The once and future President Donald Trump was wrong about one thing: ‘We’re going to win so much, you’re going to be so sick and tired of winning”

Not me.

The White House, the Senate, the House, the popular vote, a state legislative and mayoral majority, all on top of the Supreme Court majority… George Clooney retiring from politics and late-night TV hosts like Jimmy Kimmel literally crying on television.

It’s all too good to be true.

The decisive wipeout of Vice President Kamala Harris was a rebuke of the stale misandristic Democratic Party and everything they represent: woke; envy; censorship; bureaucracy; elite sanctimony; corporate collusion and war.

And already America has a spring back in her step. Ebullience fills the air. Hope rushes its veins. The land of freedom has embraced those qualities that made it great – aspiration, entrepreneurship, responsibility. The nation’s eyes are fixed upwards once again. Up to Mars. Up to God. What a pleasure it was to witness history being made, and to see our transatlantic cousins back on their feet.

Alas, this morning I have walked into a parallel universe. Beneath the heavy clouds of Heathrow, I touchdown back in Blighty. You see, my country, Britain, today is what America would be if Kamala had won.

Since Sir Keir Starmer’s Labour Party sweeping majority victory in July’s general election, despite only having the support of 20% of the electorate mind you, Britain has crashed to new nadirs.

Violent criminals released from prison and replaced by Tweeters and Facebook meme creators. Rioters let alone if they are a protected minority but given the heavy hand if they are indigenous working classes. Crippling taxes against campaign promises. Full steam into Net Zero oblivion while protesting farmers roar tractors down Whitehall. And the hapless relinquishing of the Chagos Islands suggests Starmer’s heart is set on making British self-flagellation as public as possible.

All these decisions make sense if one understands the self-hating anti-human globalist ideology behind them.

Now don’t get me wrong, things were bad before Starmer. Managed decline since Tony Blair’s 1997 government has made for a slow and painful death. And most of that was under so-called ‘Conservative’ Party leadership.

Yet today, it’s as bad as ever. And it’ll get worse. Henley & Partners suggest as many as 9,500 millionaires will leave the country over the next year. A projection which already has Marxists and Guardianistas licking their lips. But anyone with a basic understanding of economics knows that when the talent leaves, it’s everyone else who pays the price.

And with Canadian-style assisted dying bills in the pipeline, and looming Islamophobia hate speech laws that would make criticizing Islam illegal, the future is as bleak as Diddy’s Christmas plans.

The Americas are enjoying a series of bloodless political revolutions – from Javier Milei chainsawing the socialist bureaucracy of Argentina, Nayib Bukele in El Salvador miraculously ending the crime cartels, and Trump’s counter-Establsihement triumph. Europe, on the other hand, has a grey horizon.

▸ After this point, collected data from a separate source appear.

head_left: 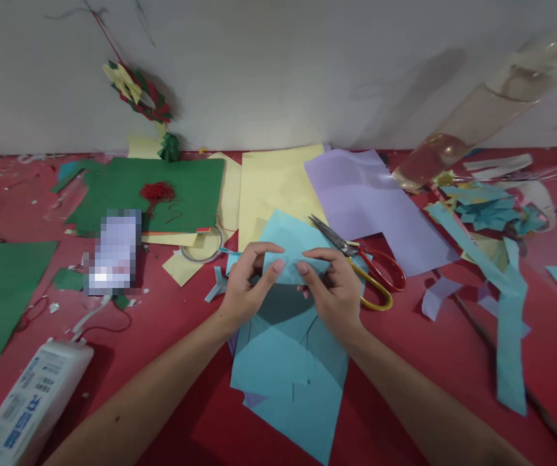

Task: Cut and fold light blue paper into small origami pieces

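A small piece of light blue paper (291, 243) is held up between both hands at the middle of the head view. My left hand (252, 281) pinches its left side between thumb and fingers. On the right side, my right hand (331, 291) grips it the same way; the lower edge looks folded or bent toward me. Below the hands lie larger light blue sheets (283, 353), overlapping and with some cut edges. Scissors (339, 243) with one red and one yellow handle rest just beyond my right hand, blades slightly apart.
Yellow paper (273, 178), purple paper (351, 188) and green paper (191, 184) lie along the wall. A tape roll (202, 254) is left of my hands. Further left are a blurred-out phone (113, 252) and a white box (35, 401). Blue strips (509, 336) and a tilted clear bottle (453, 142) are right.
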A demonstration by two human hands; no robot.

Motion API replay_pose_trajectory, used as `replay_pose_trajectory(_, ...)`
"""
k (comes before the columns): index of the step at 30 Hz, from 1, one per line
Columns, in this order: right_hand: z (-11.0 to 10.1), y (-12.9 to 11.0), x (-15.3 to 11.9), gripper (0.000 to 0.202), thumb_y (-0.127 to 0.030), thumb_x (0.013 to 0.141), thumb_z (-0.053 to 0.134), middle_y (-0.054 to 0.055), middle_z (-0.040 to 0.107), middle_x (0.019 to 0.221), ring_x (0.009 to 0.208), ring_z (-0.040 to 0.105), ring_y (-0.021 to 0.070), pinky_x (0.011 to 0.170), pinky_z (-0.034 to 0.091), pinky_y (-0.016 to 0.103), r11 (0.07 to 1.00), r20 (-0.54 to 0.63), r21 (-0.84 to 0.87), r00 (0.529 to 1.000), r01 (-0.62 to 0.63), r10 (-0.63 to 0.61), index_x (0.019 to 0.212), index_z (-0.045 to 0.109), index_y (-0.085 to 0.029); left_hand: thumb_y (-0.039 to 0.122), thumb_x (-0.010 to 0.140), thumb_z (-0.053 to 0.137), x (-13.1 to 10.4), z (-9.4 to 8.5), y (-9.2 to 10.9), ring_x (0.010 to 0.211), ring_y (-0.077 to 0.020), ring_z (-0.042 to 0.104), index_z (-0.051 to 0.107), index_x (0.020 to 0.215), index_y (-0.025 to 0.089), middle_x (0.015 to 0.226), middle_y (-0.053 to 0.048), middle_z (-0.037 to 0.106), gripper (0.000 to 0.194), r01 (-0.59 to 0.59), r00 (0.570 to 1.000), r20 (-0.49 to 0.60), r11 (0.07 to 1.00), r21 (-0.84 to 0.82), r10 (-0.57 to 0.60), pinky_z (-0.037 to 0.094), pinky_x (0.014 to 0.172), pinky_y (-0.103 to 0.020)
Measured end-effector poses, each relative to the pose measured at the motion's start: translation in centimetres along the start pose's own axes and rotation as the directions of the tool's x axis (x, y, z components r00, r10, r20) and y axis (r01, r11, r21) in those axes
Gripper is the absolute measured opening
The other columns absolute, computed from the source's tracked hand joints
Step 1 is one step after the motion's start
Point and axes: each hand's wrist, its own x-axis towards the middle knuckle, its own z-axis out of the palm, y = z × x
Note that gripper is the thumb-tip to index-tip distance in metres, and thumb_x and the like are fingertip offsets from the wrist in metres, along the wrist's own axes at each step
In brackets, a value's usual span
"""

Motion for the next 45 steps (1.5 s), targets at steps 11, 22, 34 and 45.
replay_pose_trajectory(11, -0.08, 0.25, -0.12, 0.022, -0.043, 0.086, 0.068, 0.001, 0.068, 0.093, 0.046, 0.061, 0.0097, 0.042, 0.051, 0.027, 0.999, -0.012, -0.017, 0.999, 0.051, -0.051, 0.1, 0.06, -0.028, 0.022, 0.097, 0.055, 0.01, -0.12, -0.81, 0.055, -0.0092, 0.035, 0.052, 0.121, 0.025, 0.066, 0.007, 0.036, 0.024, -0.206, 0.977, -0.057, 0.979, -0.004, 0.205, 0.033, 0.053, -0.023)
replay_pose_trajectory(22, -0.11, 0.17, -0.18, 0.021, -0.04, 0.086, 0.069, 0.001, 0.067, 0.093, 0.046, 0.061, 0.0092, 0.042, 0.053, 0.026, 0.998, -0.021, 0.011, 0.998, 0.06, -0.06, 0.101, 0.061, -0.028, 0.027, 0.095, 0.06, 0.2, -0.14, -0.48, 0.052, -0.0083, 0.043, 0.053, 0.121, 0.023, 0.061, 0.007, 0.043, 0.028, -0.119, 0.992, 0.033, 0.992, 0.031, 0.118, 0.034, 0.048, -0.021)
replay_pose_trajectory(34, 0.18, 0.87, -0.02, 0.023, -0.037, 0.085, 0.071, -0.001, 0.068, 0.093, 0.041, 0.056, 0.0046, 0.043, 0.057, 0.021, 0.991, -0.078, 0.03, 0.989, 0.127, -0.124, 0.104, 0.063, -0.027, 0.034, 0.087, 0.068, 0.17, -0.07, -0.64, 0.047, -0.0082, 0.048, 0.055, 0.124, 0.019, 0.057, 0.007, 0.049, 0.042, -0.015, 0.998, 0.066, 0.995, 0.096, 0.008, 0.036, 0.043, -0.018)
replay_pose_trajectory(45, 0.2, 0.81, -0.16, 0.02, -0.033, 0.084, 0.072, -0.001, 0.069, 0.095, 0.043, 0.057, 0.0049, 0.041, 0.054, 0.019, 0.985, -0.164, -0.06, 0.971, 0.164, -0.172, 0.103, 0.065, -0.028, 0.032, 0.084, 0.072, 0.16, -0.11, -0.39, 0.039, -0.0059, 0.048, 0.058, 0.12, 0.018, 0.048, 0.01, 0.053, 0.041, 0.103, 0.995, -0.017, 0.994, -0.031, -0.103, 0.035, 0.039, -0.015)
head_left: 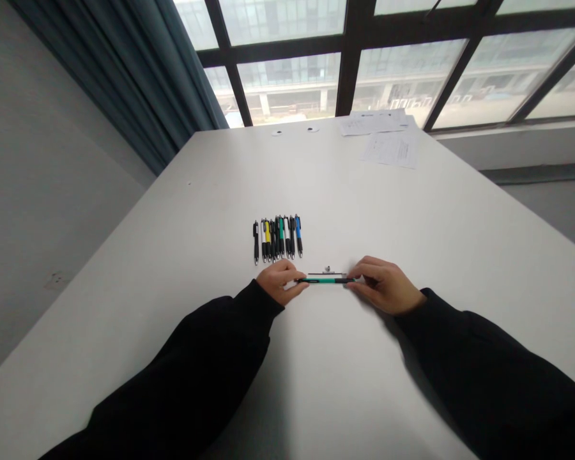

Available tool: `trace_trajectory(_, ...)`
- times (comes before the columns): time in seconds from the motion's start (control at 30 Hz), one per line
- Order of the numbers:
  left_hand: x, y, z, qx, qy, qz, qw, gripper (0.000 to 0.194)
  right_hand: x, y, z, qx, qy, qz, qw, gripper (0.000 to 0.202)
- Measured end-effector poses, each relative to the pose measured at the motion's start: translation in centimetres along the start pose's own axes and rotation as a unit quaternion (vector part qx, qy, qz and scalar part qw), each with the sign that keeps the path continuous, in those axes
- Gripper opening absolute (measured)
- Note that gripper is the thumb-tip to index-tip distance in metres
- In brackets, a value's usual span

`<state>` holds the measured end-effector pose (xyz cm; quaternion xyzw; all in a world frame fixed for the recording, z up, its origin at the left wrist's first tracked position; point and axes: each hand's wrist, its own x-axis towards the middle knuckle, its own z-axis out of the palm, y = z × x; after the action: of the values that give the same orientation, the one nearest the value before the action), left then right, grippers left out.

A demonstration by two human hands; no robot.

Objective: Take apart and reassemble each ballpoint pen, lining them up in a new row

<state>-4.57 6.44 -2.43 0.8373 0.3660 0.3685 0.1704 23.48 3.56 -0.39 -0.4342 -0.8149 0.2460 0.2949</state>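
Observation:
A green pen (322,280) with a black grip lies level between my two hands, near the middle of the table. Its left end, with the clip, is pinched in the fingers of my left hand (282,281). My right hand (386,284) pinches the other end, where the grip and tip are. Just beyond the pen lies a thin dark ink refill (323,274), partly hidden at its right end by my right fingers. Beside it is a small metallic part (328,269), too small to make out.
A row of several pens (281,237) in black, white, yellow, green and blue lies beyond my left hand. Printed papers (390,150) rest at the far right of the white table (196,211). A window and a blue curtain (148,70) stand behind.

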Motion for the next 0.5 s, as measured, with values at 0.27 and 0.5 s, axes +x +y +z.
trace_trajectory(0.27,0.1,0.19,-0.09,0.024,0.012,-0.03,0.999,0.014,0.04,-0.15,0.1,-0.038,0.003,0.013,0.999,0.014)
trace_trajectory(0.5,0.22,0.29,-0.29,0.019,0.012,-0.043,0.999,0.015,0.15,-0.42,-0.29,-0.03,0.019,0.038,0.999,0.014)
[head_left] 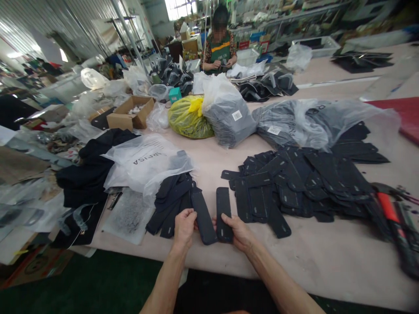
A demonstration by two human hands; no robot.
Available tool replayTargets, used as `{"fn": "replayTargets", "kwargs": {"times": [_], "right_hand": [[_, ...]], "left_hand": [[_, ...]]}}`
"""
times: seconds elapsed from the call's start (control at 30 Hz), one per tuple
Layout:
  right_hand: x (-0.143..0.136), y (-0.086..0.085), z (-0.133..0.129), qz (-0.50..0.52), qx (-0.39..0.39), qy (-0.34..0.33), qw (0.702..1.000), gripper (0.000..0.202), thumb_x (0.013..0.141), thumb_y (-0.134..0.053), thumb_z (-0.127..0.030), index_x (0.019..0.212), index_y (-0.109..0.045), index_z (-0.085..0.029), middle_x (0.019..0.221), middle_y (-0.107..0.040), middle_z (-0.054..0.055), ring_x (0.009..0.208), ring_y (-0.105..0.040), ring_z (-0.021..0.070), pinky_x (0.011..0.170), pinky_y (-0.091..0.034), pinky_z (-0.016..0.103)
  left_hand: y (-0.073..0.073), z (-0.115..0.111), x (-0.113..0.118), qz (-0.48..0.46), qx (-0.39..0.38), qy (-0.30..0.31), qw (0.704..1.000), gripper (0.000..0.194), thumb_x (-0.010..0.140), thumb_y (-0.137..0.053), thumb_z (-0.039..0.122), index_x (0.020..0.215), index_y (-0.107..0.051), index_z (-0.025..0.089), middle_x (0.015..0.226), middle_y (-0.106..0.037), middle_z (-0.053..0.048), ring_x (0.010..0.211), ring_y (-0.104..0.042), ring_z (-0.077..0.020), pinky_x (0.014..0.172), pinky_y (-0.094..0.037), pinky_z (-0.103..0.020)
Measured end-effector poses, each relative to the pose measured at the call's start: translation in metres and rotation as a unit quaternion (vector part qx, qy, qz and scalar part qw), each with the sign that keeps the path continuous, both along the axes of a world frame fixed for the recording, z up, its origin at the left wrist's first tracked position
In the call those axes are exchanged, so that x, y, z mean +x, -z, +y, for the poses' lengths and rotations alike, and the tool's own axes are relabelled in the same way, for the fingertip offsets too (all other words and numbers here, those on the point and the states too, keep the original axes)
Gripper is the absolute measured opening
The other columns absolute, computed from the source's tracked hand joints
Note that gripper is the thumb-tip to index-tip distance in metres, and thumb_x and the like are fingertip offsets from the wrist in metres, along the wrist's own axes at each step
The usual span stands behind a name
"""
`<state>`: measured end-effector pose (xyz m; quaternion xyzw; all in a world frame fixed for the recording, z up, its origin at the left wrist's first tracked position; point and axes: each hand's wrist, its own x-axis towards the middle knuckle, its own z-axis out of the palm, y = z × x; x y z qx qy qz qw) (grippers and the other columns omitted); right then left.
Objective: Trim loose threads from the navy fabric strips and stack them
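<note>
one dark strip (203,217) in left hand (184,224), second strip (223,204) in right hand (241,233)

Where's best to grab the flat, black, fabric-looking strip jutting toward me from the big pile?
Probably pinch the strip by its rounded near end, from the near side: that end juts over pink tabletop, while its far end meets the pile.

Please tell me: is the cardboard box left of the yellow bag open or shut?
Open: the top of the cardboard box is uncovered, and small white things show inside.
</note>
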<state>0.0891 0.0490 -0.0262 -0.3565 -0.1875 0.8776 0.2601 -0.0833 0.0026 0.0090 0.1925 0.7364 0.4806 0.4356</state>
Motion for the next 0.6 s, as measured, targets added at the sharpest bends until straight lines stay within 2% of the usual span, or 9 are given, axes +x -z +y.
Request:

Its demise has been foretold. In Douglas Murray’s 2017 ‘The Strange Death of Europe,’ or Michel Houellebecq’s 2015 ‘Soumision’ and Oriana Fallaci’s 2004 ‘La Forza Della Ragione.’ All of whom recognized the mass migration into Europe of people who do not share European values was a problem. Fallaci probably best summed up the problem with her term ‘Liberticide’ – that liberalism will eventually tolerate that which will no longer tolerate liberalism.

And though pockets of hope might be found in Italy or Hungary, and gasps for sovereignty like Brexit may occasionally be heard, the ‘managed decline’ doctrine of Mount Davos’s pagan Globalists has captured the hearts of many, certainly our leaders.

In the coming months, you will hear what contempt European elites have for Trump and the MAGA movement. You’ve heard it all before. Like last time, it will irritate you. But remember, just as the American elites of old did not represent the people, nor do ours.